Failure of hole closure/hole reopening

Histopathologic evaluation of specimens from patients with failed initial macular hole surgery demonstrated massive proliferation of cells and newly formed collagen associated with remaining ILM. The residual ILM and the associated collagen fibrils may become the source of persistent traction that prevents macular hole closure.

Retinal detachment/iatrogenic tears

The rate of postoperative retinal detachment is reported from 2-14%. Chung et al identified that the induction of a posterior vitreous detachment during surgery was a key risk factor for the development of iatrogenic retinal breaks. They found an overall incidence of 14.6% (20 of 137 eyes) for retinal breaks. Only one retinal break (3.1%) was identified in a macular hole patient who did not require the induction of a PVD. However, only 32 of 137 eyes undergoing vitrectomy for macular hole surgery did not require this step in the procedure, owing to the underlying pathophysiology of macular holes.[32]

Visual field defects

Visual field defects have been noted following macular hole surgery.

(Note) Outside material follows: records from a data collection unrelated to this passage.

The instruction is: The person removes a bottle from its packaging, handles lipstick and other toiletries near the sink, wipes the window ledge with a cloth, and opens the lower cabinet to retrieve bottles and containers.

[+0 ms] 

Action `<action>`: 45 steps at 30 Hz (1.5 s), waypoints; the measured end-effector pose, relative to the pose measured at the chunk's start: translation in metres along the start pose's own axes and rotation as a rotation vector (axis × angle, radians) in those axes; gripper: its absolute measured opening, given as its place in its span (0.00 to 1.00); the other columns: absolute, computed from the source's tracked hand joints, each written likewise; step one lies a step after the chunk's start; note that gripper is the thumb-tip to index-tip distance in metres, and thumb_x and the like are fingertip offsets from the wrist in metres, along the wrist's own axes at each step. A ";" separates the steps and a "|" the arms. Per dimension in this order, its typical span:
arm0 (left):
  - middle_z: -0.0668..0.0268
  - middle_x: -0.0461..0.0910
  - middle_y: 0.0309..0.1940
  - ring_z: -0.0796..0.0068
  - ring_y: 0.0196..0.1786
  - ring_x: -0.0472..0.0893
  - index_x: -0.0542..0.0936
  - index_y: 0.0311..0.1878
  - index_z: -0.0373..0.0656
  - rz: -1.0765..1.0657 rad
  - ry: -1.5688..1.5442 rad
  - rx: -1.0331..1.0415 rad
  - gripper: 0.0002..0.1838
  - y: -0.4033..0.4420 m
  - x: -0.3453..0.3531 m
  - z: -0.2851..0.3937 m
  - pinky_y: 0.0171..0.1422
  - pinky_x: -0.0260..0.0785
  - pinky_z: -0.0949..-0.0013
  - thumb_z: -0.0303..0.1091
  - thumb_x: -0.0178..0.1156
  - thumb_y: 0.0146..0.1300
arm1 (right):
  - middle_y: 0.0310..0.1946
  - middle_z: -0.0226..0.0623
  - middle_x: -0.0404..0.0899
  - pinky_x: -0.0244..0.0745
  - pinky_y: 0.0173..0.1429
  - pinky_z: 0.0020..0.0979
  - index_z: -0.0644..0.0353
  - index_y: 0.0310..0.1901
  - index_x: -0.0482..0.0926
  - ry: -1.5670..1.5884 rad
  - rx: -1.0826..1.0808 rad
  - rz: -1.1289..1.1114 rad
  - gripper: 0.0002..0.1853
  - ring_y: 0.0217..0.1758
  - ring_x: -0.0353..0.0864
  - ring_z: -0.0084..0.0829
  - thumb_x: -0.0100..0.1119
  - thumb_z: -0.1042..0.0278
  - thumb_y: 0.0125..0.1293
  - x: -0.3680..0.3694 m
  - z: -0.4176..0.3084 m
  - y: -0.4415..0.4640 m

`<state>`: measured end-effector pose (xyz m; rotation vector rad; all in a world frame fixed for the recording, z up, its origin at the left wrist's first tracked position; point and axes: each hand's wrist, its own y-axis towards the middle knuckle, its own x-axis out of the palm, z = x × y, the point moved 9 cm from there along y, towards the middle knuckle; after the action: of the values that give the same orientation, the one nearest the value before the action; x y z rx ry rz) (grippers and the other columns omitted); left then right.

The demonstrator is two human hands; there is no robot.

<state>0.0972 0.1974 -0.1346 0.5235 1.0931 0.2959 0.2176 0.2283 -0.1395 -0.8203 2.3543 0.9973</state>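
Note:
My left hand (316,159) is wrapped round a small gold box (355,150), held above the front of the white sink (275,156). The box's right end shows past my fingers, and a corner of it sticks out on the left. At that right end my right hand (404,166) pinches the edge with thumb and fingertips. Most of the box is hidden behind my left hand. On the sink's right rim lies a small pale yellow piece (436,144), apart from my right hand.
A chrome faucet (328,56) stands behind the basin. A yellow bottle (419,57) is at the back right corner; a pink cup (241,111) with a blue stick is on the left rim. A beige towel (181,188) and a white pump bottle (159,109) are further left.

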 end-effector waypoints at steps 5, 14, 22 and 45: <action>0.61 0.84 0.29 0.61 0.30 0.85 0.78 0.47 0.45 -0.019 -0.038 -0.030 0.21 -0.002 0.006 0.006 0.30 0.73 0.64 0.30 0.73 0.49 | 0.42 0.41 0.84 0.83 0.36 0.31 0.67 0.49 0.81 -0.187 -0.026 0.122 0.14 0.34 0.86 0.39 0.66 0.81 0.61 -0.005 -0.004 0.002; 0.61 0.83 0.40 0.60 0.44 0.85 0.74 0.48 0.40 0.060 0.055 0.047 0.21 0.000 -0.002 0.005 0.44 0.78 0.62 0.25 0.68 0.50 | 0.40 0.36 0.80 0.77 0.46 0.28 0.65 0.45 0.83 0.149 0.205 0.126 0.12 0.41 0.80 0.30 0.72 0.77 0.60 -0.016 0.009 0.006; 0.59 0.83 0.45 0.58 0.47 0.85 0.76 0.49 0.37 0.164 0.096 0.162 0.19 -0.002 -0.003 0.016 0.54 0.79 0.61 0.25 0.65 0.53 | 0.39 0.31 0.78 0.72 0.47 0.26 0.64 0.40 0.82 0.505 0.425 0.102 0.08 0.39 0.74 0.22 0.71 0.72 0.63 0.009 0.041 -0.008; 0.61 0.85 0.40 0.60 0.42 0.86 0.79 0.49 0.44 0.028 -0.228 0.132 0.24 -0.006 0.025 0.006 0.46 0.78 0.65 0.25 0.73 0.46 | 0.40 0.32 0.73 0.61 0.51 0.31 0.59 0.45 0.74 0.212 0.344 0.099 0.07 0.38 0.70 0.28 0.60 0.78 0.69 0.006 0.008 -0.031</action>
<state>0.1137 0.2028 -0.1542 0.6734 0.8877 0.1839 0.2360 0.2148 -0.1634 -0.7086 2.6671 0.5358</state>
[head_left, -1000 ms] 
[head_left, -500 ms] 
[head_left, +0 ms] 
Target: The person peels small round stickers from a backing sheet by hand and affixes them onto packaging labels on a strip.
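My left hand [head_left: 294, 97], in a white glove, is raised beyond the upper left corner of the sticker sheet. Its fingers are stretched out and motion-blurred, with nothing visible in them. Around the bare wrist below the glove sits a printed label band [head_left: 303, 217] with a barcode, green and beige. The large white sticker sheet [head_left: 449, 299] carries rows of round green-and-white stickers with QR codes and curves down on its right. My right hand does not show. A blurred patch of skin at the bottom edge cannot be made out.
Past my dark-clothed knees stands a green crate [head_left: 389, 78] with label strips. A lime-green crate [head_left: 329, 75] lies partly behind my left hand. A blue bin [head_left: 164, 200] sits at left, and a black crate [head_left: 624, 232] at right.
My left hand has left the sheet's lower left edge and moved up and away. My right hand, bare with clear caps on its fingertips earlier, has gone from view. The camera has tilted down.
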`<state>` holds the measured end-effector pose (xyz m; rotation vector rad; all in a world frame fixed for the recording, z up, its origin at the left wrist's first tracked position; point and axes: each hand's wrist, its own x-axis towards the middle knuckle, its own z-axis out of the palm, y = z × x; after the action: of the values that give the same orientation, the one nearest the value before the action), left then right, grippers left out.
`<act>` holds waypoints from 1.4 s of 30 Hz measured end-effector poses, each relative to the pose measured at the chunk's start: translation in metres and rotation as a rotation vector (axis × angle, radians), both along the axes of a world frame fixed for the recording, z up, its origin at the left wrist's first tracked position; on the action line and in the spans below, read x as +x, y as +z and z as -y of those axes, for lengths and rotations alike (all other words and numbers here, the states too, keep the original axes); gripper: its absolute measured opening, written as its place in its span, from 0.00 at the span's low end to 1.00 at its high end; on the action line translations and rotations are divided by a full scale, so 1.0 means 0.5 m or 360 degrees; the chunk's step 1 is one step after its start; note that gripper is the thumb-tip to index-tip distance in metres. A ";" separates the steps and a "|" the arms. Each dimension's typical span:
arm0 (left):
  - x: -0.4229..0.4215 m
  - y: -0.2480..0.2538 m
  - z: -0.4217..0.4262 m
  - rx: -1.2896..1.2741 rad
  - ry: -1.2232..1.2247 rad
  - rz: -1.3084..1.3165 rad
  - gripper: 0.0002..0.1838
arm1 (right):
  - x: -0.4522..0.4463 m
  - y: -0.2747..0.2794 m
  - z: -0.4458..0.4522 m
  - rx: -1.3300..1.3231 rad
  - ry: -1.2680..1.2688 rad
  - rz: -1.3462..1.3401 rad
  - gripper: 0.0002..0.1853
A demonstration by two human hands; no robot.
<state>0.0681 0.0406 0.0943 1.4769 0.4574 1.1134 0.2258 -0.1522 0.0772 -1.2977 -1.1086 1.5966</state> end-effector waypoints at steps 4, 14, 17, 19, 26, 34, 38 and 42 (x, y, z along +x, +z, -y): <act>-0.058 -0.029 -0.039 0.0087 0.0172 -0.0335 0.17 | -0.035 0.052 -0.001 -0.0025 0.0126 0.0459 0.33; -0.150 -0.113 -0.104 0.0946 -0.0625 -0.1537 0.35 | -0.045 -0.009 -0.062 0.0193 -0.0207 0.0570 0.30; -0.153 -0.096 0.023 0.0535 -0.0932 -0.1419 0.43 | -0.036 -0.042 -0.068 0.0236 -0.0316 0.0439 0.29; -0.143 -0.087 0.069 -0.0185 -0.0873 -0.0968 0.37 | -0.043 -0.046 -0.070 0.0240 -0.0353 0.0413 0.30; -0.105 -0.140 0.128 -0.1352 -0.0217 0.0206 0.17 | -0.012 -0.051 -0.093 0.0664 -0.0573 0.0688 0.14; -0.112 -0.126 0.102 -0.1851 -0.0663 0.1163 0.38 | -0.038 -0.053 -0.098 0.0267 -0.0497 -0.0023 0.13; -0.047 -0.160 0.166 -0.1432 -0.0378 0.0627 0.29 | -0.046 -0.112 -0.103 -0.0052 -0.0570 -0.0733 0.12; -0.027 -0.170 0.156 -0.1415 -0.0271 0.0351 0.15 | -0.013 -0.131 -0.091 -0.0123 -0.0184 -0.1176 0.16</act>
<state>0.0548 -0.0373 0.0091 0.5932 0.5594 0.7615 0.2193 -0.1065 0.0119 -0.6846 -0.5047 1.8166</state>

They are related to dehydration of the nerve fiber layer.

The rate is reduced by shorter surgical times, lower air flow, and oblique placement of infusion cannulas caused by beveled incisions of smaller gauge vitrectomies.

Cataract formation

There is a small risk of hole reopening in the immediate postoperative period following cataract surgery.

Consideration of prophylaxis versus cystoid macular edema may reduce the risk of hole reopening after cataract surgery.

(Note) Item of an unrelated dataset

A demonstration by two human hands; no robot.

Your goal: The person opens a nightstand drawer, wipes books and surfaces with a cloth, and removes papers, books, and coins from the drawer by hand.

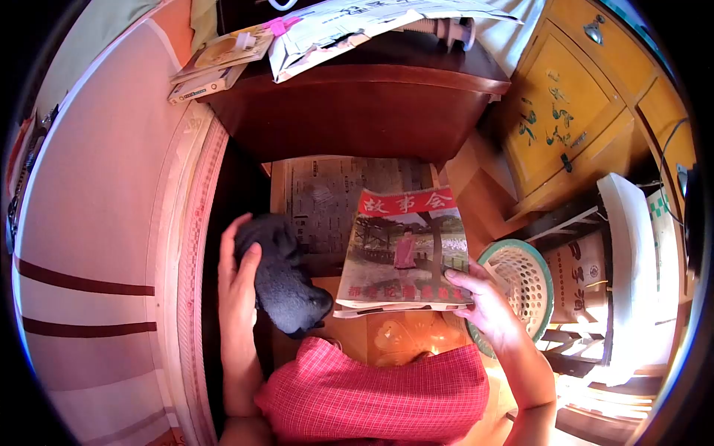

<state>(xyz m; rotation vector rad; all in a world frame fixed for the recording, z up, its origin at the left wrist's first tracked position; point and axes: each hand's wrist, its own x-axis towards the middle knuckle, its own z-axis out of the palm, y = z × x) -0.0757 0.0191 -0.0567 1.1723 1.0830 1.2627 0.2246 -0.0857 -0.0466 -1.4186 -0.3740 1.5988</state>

A retrospective case series by Bhatnagar et al (2007) suggest that prior or simultaneous cataract extraction may carry a better long-term visual prognosis than cataract extraction following macular hole repair due to the risk of reopening of the hole following cataract surgery.[33]

Long-Term Monitoring

Because complications, such as cataracts and retinal detachment, can follow treatment for macular holes, regular examinations are necessary.



Medication Summary

The first protease to treat vitreomacular adhesions associated with macular hole was approved by the FDA in October 2012. Nonsurgical closure of the macular hole was shown in 40.6% of patients treated with an intravitreal injection of ocriplasmin compared with 10.6% who received placebo.[7] However, there is evidence of potential retinal toxicity associated with the use of ocriplasmin. Anatomic changes in the outer segments were seen in 7 of 17 patients reported in a series by Singh et al.[34] Multiple case reports have also evaluated individual patients with ancillary studies such as electroretinography and perimetry.[35] Fahim et al suggest that the retinal dysfunction associated with ocriplasmin may be related to the enzymatic cleavage of intraretinal laminin.[36] Subretinal deposits have also been reported following successful release of vitreomacular traction.[37]

Ophthalmic, Other

Class Summary

Protease enzymes provide a nonsurgical treatment method for vitreomacular adhesion.

Ocriplasmin intravitreal (Jetrea)

Elicits proteolytic activity against protein components within the vitreous body and vitreoretinal interface (eg, laminin, fibronectin, collagen), thereby dissolving the protein matrix responsible for vitreomacular adhesion.